Product Description
Translated by Una Ellis-Fermor, this edition 1976, first published iin this edition in 1950 under the title Three Plays.
Black covers, cover art by Edvard Munch. There is heavy pencil underlining to the introduction by Ellis Fermor, and some underlining in pencil and ink to The Wild Duck.
In these three unforgettably intense plays, Henrik Ibsen explores the problems of personal and social morality that he perceived in the world around him and, in particular, the complex nature of truth. The Pillars of the Community (1877) depicts a corrupt shipowner's struggle to hide the sins of his past at the expense of another man's reputation, while in The Wild Duck (1884) an idealist, believing he must tell the truth at any cost, destroys a family by exposing the lie behind his friend's marriage.

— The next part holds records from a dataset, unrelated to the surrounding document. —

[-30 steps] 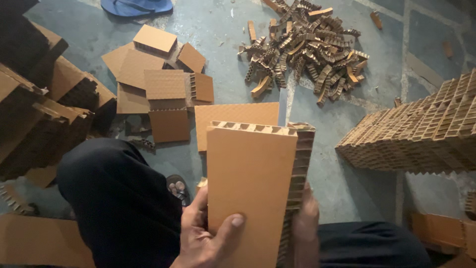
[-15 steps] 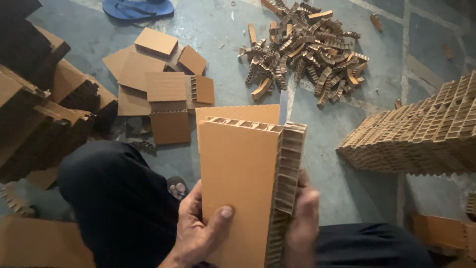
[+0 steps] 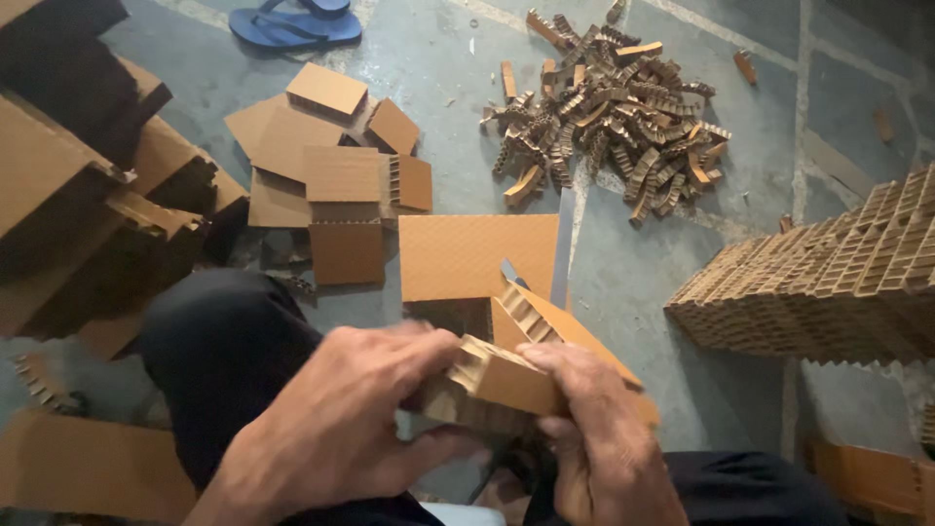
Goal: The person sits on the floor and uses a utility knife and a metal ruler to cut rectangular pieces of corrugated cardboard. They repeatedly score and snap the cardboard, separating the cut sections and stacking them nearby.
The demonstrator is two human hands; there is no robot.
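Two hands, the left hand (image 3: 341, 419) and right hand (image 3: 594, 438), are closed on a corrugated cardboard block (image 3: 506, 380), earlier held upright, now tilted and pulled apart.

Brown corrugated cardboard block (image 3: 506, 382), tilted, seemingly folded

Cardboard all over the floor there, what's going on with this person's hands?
A person sitting on the floor grips a thick honeycomb cardboard block with both hands, the left hand on its left end and the right hand on its right. A flat cardboard sheet lies just beyond it. Cut cardboard panels sit to the left, a heap of small corrugated offcuts further off, stacked honeycomb slabs at right, and a blue sandal at the top.
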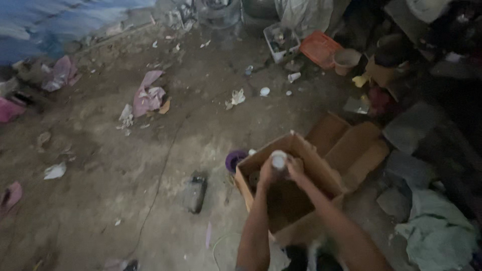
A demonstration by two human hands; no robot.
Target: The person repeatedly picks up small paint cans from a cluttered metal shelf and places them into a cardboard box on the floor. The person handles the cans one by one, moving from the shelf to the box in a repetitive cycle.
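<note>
Both my hands meet over an open brown cardboard box (306,228) on the dirt floor. My left hand (265,172) and my right hand (295,167) together grip a small white round object (278,159), maybe a cap or a jar top, held above the box's inside. A dark round thing (254,177) lies in the box's far corner by my left hand. The box's flaps (346,143) are folded out to the right.
A purple round lid (235,160) lies just left of the box. A dark flat object (195,191) rests on the floor further left. Scraps of paper and cloth litter the ground. An orange tray (320,48), a white crate (281,41) and a pot (346,60) stand at the back.
</note>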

And Hedda Gabler (1890) portrays an unhappily married woman who is unable to break free from the conventional life she has created for herself, with tragic results for the entire family. Hedda is an intelligent and ambitious woman, trapped in the stifling environment of a bourgeois 19th-century marriage. When writer Eilert Loevborg, an old flame returns to Hedda's life with a masterpiece that might threaten her husband's career, Hedda decides to take drastic and fatal action. Universally condemned in 1890 when it was written, Hedda Gabler has since become one of Ibsen's most frequently performed plays. Its title role is elusive and complex: Hedda is an intelligent and ambitious woman, who has no means of finding personal fulfilment in the stifling world of late nineteenth-century bourgeois society. Too frightened of scandal to become involved with a brilliant, wayward writer, she opts for a conventional but loveless marriage in the hope of finding surrogate satisfaction through her husband's career. Blending comedy and tragedy disconcertingly together, Ibsen probes the thwarted aspirations and hidden anxieties of his characters against a background of contemporary social conditions and attitudes.
Usual tanning to pages, creasing to covers. Internally unmarked. Black spine.